Marine Arthur Williams, who was paralysed after severing his spinal cord learned to fly through training offered by Aerobility. Marine Williams recently led a ‘Heroes Fly In’ at Coventry Airport in aid of Help for Heroes, piloting an Aerobility PA28 Warrior and touching down to a rapturous reception from the 10,000 strong crowd.
Marine Williams, of Lima Company, 42 Commando said:
“Many pilots thrive on new challenges and are always improving their skills, aiming to be the best. Disabled pilots are no different, but no one has yet achieved flying a twin engine aircraft with disabled hand controls. We are looking to aerospace and engineering companies to take up the challenge of supporting us to develop a rudder control adaptation that enables disabled people to progress into the world of commercial aviation, opening up a career path for those of us driven to fly.”
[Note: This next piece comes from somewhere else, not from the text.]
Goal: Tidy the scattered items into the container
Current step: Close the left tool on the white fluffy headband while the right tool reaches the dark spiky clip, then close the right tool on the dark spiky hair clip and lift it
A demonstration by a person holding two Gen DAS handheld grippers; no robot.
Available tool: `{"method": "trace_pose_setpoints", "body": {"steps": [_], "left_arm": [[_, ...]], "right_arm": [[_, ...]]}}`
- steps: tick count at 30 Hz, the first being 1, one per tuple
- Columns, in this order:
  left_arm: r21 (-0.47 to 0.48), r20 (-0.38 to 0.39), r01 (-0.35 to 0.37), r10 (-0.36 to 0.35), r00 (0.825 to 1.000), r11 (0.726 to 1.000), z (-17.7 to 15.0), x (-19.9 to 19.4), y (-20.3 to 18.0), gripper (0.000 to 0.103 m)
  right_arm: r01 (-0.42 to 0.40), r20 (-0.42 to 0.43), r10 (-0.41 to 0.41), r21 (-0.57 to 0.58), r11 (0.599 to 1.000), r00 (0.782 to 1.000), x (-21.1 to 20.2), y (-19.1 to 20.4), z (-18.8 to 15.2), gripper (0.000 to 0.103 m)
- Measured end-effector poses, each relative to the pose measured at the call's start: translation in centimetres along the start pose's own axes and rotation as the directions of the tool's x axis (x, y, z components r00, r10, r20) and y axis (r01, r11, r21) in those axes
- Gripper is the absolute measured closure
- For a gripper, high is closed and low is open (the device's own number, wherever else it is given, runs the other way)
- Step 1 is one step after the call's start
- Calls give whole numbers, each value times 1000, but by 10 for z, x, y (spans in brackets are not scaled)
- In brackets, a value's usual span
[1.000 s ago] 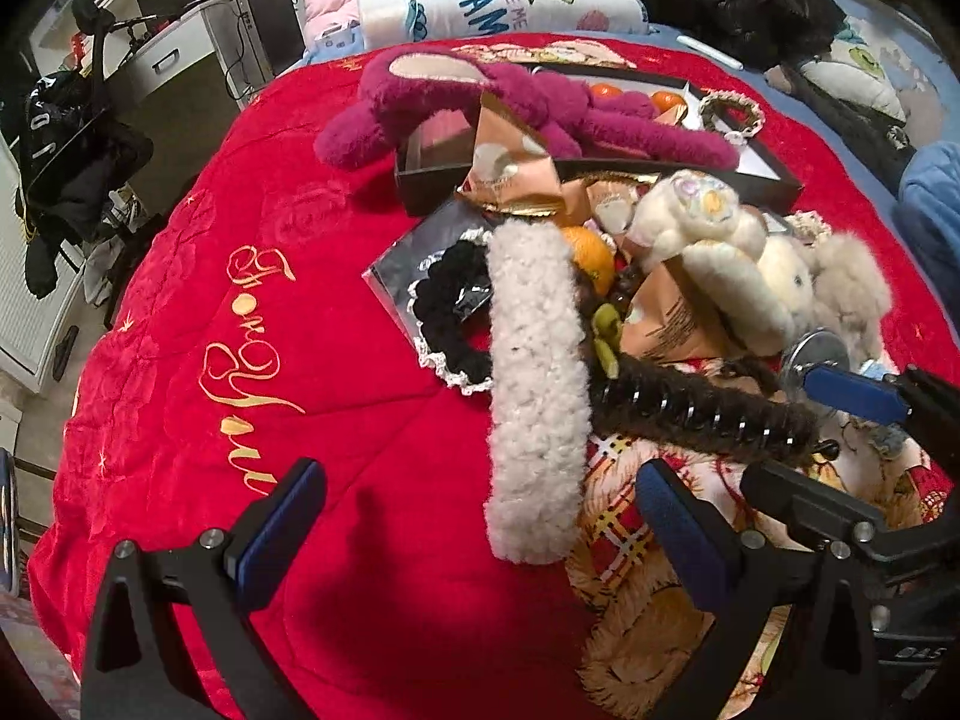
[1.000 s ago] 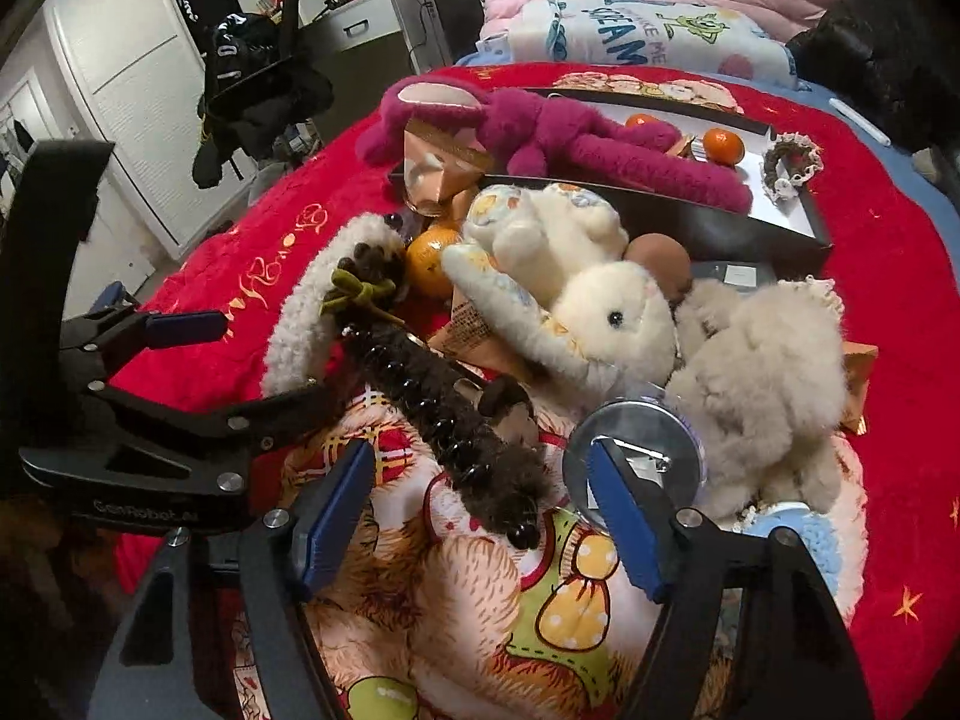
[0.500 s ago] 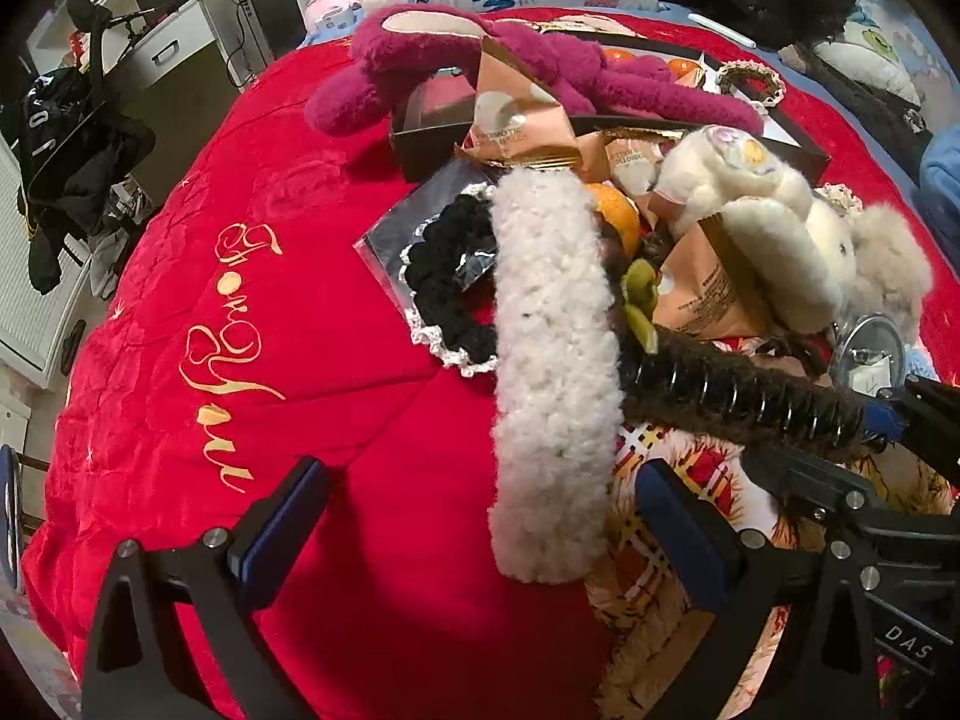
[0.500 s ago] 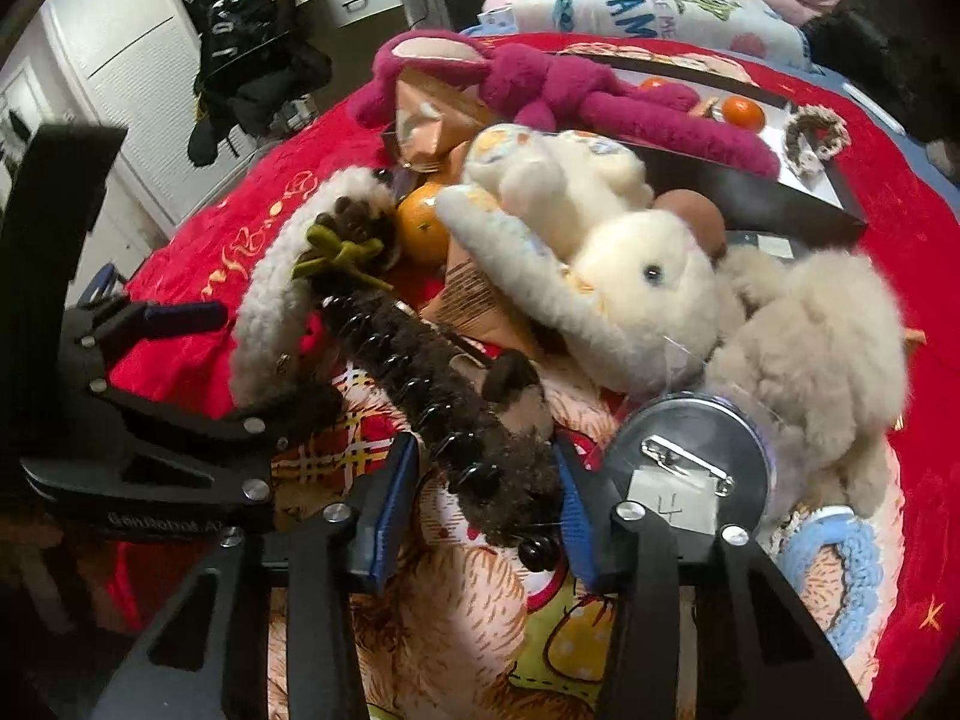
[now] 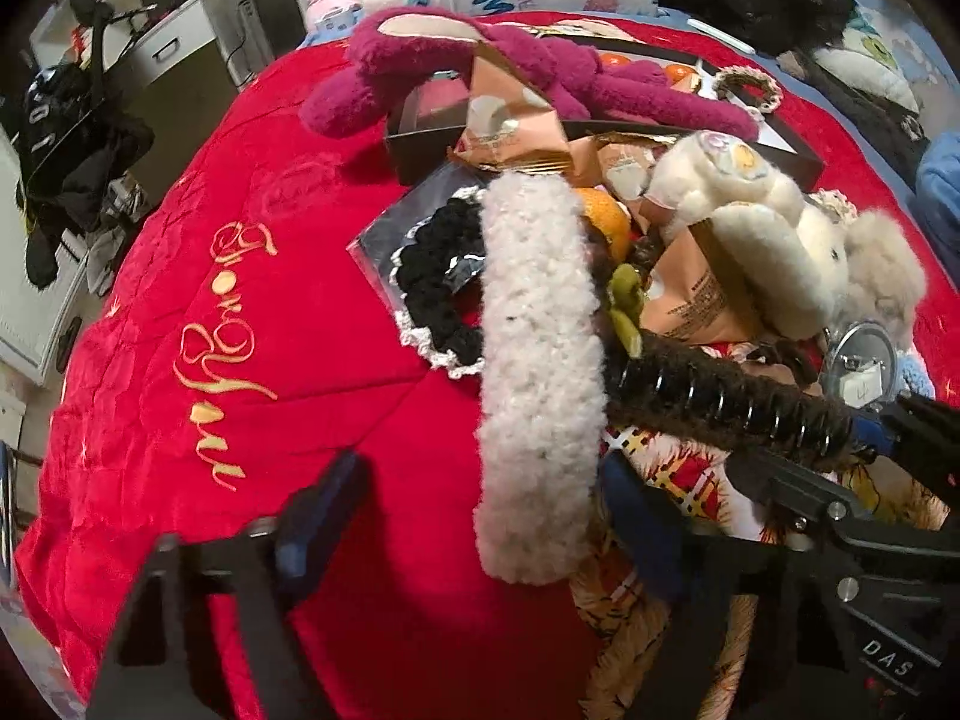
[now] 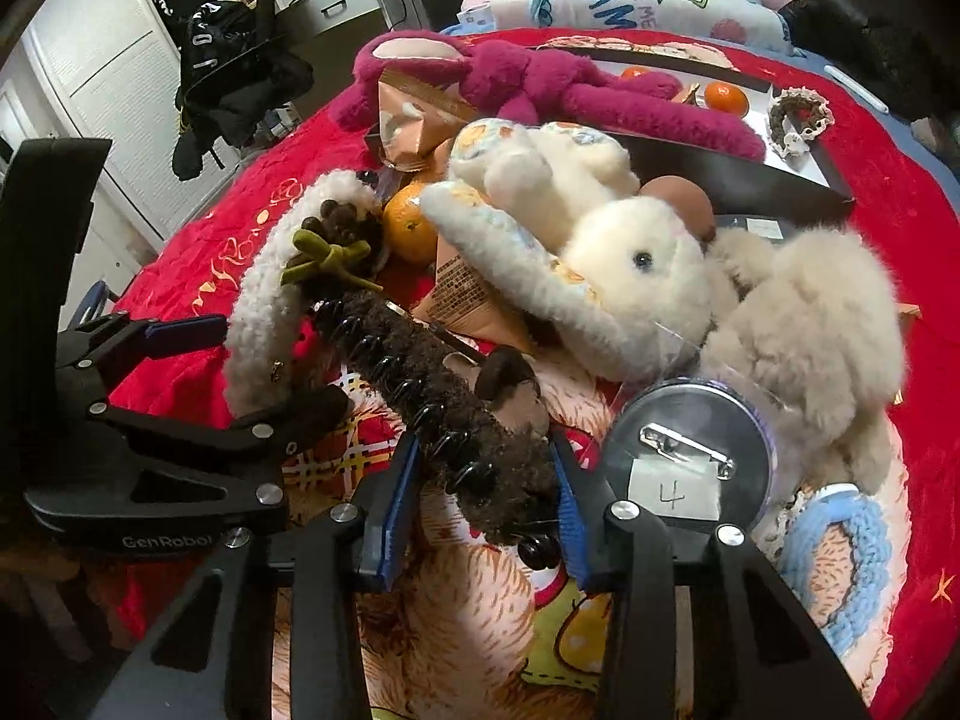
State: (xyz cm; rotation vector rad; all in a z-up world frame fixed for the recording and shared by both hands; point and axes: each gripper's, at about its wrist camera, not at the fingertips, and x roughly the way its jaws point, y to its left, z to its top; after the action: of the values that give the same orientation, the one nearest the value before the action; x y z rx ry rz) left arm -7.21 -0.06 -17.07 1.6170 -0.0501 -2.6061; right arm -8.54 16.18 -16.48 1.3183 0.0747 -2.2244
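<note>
The right gripper (image 6: pixel 483 504) is clamped on the near end of one brown hair claw (image 6: pixel 432 396); both blue pads press its furry sides; its jaws closed within the past second and now stand narrow. The left gripper (image 5: pixel 474 516) has just been closing; its jaws straddle the low end of one white fuzzy headband (image 5: pixel 537 360); the right pad touches the band, the left pad stands apart on the red quilt (image 5: pixel 180 252), so nothing is gripped.

The container, one dark tray (image 6: pixel 750 180), lies at twelve o'clock from the pile, well apart from the claw; in it show two small oranges (image 6: pixel 726 99), one crocheted scrunchie (image 6: pixel 801 114) and one magenta plush (image 6: pixel 540 84) draped over its near rim.

Outside the tray: one orange (image 6: pixel 411 222) at eleven o'clock from the claw, just beside the headband; one cream rabbit (image 6: pixel 600 228) and one beige plush (image 6: pixel 810 336) at one to two o'clock, touching each other; one round pin badge (image 6: pixel 684 468) at three o'clock beside the right pad; one blue crochet ring (image 6: pixel 840 564) at four o'clock; one black scrunchie (image 5: pixel 438 276) at nine o'clock from the headband; two snack packets (image 5: pixel 516 120) near the tray rim.
</note>
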Motion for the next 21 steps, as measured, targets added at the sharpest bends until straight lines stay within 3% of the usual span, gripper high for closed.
{"method": "trace_pose_setpoints", "body": {"steps": [4, 21], "left_arm": [[-24, 1, 44, -44, 999, 999, 0, -3, 3, 75], [-19, 65, 40, -38, 997, 999, 6, -22, -6, 76]], "right_arm": [[9, -1, -9, -6, 1000, 1000, -3, 3, -3, 62], [36, 15, -36, -3, 999, 999, -9, 9, -4, 77]]}}
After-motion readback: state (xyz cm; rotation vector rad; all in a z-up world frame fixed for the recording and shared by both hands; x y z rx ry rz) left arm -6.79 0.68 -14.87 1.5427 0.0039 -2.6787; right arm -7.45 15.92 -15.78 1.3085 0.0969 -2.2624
Aerobility’s existing aircraft are for training purposes only, so have limited internal capacity and cannot carry specialist robot lifting equipment for larger wheelchairs. Transporting this equipment is a significant burden in time, cost and convenience for a charity run mostly by disabled people and means that those flying must always land at their departure airfield. To overcome these problems, Aerobility is seeking to raise £350,000 to purchase a Gippsland Airvan, which can carry all necessary equipment, can be flown by people of all disabilities and seats up to eight people. This aircraft can also accommodate photography equipment, remote sensing technology and medical equipment so would provide a source of revenue for the charity in the future.